As the morning of January 8, 1863 dawned, two of the Confederate columns under Marmaduke approached Springfield from the south. Since Porter's and MacDonald's columns had yet to arrive, Marmaduke occupied the early morning with foraging and capturing some of the Enrolled Missouri Militia about 5 mi from Springfield. With MacDonald finally present by 10:00 a.m., the Confederates dismounted two regiments about 3 mi from Springfield and advanced to feel out the Union lines and develop their strength. After the Confederates had pushed two Union Missouri State Militia Cavalry Regiments 2 mi north, the smoking ruins of burning homes on the outskirts of Springfield came into view. To provide an unobstructed view for his artillery inside Fort No. 4 (located on the east side of South Avenue between Elm and Cherry Streets), Brown at the last minute ordered ten homes burned along South Avenue.

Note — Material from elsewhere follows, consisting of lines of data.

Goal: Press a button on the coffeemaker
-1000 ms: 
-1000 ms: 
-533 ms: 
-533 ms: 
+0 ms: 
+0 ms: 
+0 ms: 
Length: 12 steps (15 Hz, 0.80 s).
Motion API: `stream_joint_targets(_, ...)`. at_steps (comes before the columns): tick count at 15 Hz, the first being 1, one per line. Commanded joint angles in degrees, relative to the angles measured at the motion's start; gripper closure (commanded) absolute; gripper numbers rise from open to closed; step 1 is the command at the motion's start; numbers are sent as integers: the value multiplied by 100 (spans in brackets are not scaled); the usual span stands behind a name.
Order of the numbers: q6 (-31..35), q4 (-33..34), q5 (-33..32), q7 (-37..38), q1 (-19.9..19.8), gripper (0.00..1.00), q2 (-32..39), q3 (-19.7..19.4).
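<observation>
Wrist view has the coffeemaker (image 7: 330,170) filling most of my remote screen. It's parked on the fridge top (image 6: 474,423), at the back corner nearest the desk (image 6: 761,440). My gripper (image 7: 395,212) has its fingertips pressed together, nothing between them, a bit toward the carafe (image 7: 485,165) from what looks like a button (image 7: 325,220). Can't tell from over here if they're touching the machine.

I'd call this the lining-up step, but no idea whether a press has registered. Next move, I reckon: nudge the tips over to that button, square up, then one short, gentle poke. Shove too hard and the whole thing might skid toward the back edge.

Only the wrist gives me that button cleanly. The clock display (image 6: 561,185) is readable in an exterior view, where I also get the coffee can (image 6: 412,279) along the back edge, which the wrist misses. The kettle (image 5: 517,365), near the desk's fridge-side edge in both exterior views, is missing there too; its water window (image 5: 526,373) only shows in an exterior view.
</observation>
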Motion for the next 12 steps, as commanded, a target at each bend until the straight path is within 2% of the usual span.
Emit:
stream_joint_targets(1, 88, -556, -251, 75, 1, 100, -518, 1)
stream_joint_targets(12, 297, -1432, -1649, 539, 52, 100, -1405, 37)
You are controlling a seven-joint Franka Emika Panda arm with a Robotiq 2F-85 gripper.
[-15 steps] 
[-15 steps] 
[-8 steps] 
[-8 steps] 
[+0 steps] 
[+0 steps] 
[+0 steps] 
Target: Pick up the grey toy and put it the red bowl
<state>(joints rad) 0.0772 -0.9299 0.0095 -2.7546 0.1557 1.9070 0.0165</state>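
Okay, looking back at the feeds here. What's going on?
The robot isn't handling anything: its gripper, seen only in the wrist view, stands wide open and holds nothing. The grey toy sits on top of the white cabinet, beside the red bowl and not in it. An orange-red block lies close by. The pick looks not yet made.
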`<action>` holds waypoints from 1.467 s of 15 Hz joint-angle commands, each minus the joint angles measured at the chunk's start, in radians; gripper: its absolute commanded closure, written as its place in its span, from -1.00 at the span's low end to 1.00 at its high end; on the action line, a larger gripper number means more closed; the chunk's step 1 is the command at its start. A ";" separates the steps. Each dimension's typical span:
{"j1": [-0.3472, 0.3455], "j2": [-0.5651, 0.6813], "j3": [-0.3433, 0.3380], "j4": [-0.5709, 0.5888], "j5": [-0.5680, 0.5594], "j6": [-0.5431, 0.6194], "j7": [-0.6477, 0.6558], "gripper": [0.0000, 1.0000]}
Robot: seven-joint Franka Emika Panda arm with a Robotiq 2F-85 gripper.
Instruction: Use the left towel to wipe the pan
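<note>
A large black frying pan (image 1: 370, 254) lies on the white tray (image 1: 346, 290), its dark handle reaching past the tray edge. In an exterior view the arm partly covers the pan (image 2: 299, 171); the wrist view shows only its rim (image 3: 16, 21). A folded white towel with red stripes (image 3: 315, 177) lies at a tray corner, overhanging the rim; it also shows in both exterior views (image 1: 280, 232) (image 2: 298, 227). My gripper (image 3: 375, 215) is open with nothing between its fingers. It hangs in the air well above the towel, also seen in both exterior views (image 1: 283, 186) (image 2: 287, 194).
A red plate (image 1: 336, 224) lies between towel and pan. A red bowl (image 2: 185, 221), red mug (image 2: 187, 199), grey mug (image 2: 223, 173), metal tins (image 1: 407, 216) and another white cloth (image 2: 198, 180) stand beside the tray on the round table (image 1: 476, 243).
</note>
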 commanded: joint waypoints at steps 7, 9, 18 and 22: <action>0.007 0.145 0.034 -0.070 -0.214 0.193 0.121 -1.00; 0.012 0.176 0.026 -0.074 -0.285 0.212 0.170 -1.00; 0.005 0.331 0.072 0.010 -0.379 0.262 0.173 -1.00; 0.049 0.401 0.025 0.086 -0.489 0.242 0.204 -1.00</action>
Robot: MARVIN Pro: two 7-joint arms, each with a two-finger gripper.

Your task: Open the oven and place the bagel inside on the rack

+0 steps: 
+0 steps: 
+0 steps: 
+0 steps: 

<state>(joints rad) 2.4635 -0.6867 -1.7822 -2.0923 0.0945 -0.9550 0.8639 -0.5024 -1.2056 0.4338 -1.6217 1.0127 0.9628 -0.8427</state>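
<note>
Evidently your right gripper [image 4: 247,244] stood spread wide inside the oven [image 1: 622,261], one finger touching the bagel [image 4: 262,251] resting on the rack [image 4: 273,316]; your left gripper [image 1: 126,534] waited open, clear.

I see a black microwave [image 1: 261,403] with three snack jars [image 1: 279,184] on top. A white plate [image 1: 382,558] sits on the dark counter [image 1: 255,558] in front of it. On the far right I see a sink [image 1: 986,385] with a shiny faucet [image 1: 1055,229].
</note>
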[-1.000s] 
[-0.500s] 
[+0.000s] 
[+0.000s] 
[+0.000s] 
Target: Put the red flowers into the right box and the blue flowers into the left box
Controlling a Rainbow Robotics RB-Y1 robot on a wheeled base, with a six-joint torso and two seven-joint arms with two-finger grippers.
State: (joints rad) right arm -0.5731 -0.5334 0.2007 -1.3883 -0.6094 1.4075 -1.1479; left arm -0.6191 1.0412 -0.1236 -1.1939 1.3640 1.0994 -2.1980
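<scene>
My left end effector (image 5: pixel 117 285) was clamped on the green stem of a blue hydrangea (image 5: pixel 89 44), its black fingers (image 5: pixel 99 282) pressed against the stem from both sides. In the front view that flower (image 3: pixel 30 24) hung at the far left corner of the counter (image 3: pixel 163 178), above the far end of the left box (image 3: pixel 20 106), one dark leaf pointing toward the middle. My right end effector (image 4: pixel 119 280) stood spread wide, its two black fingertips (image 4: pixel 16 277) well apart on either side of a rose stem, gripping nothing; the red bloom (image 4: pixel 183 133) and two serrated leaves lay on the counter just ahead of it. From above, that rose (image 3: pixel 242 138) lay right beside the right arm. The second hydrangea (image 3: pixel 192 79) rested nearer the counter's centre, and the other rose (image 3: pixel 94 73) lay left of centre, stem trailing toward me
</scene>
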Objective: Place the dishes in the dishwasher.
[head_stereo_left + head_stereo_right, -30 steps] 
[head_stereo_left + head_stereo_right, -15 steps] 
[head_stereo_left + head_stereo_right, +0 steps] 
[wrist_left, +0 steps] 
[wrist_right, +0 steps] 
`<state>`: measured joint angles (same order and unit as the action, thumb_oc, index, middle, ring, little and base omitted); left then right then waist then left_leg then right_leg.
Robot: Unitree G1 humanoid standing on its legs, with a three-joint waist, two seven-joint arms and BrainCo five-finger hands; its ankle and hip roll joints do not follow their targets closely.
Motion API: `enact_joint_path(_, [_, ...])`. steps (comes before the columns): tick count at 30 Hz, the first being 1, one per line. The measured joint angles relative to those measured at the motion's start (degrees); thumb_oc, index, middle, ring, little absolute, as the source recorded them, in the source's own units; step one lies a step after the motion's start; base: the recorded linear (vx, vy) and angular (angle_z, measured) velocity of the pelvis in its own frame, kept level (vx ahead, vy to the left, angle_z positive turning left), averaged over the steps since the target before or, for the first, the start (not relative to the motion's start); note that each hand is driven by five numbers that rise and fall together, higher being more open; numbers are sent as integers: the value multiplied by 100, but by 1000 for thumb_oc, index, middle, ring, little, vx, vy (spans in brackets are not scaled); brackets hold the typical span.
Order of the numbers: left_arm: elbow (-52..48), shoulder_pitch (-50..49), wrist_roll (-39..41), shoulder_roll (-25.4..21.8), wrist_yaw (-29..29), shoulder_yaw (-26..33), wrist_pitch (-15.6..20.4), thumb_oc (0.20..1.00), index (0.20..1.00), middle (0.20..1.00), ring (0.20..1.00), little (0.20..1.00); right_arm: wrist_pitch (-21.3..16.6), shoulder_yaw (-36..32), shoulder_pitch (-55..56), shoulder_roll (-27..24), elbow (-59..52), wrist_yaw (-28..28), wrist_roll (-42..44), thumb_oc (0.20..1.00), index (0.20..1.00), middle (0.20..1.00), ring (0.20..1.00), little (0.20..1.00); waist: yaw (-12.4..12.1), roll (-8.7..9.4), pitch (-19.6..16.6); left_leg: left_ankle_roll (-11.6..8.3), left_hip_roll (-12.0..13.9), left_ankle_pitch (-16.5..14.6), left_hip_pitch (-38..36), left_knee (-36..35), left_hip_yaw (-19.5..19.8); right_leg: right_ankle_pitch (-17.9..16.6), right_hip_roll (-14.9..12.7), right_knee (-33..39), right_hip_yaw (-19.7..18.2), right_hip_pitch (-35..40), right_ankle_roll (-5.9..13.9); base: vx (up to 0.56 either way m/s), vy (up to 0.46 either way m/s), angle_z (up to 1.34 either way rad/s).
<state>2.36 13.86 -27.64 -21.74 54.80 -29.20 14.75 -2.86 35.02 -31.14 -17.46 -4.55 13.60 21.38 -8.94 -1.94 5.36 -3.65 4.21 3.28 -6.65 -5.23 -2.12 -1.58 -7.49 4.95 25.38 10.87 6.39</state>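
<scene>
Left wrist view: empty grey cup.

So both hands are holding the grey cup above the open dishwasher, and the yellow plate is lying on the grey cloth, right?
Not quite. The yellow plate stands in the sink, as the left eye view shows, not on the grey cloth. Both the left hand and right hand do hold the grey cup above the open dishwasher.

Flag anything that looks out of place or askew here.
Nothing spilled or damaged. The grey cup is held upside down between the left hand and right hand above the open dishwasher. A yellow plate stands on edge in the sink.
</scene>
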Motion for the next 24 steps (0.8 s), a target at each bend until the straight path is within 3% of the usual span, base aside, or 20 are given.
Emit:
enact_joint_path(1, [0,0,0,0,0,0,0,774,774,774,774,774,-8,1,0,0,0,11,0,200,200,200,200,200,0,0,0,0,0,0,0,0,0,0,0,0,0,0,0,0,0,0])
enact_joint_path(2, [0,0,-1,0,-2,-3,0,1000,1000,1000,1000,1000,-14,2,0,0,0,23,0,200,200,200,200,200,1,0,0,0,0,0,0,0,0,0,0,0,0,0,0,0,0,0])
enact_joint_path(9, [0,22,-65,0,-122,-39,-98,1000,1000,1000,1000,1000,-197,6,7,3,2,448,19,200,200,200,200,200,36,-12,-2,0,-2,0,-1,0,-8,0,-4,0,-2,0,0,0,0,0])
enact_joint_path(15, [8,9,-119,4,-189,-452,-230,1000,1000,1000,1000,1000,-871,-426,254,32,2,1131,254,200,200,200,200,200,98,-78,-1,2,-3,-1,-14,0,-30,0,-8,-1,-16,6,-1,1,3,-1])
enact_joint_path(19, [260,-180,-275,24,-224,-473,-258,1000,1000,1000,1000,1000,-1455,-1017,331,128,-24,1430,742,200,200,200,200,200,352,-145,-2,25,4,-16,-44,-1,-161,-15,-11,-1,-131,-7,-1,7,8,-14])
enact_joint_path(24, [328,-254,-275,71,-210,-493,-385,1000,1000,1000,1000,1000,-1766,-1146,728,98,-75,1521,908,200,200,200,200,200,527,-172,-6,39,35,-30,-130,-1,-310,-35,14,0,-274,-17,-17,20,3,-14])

Colonel Joseph Orville Shelby took command of the tactical operations, launching piecemeal assaults upon the Union center and west flank. The Confederates advanced over open ground against Fort Number 4, seeking such shelter as they could get from tree stumps, piles of rock, and the charred remains of the homes burned by the Union forces. Despite repeated efforts, the assault on the fort failed.

Shelby then resolved to take Springfield by an oblique attack from the west. The Confederates were drawn by the cover offered by a ravine that led uphill toward town from what is now the intersection of Grand Avenue and Grant Street. At the head of this draw stood a two-story brick academy surrounded by a stockade. Used by the Federals as a prison, it stood near the northwest corner of what is now the intersection of Campbell Avenue and State Street. The Union forces failed to garrison the college stockade, so the Confederates were able to seize the building easily and use it as their own fortress to return the fire from Fort No. 4. However, heavy fighting soon erupted around the stockade as the Union forces attempted to retake the college and stockade. The Confederates found a local advantage in numbers and pressed their own attack. This phase of the assault saw the most severe casualties, hand-to-hand fighting, and the capture of a cannon by the Confederates. Union troops on the west flank also were pushed back to College Street from their original position along the Old Wire Road and State Street. But Union reinforcements halted the Confederate drive and even pushed back the Confederates to the vicinity of State Street.

With the sun sinking, Marmaduke launched a final assault against Fort No. 4. The Union forces again repelled the attack. As night fell, the Confederates withdrew down the Ozark Road to the Phelps farm (now Phelps Grove Park). The Battle of Springfield had ended, and the Union supply depot was safe.

==Aftermath==
Of the approximately 2,099 Union troops engaged, 19 were killed or missing and 146 were wounded for a total loss of 165 men (7.9 Percent). Two months later the total killed would reach 30, the missing in action would stand at 6, and 195 had been wounded. Of the approximately 1,870 Confederate troops present, at least 45 were killed or missing and 105 were wounded for a total loss of at least 150 men (8.0 percent). Marmaduke admitted that the Confederate returns were incomplete. Author Frederick Goman uses several period reports to arrive at an estimate of 70–80 killed, 12 captured, and 200 wounded.

The absence of Porter's column greatly impacted Marmaduke's chance for success at Springfield. Within four days, the Confederate raiders retreated to Arkansas. Springfield continued to remain an important supply and medical center for the Union army in the West.

A series of twelve interpretive markers have recently been placed throughout downtown Springfield at the important sites of the battle. They are intended to be visited in sequence on a walking tour. The first marker is located at Park Central Square, where it was removed from its original location at Street and Water Street.

Among the Confederate dead was Spencer McCoy, son of Kansas City, Missouri founder John C. McCoy. The elder McCoy was allowed to come to Springfield to claim his son who is buried with him in Union Cemetery in Kansas City.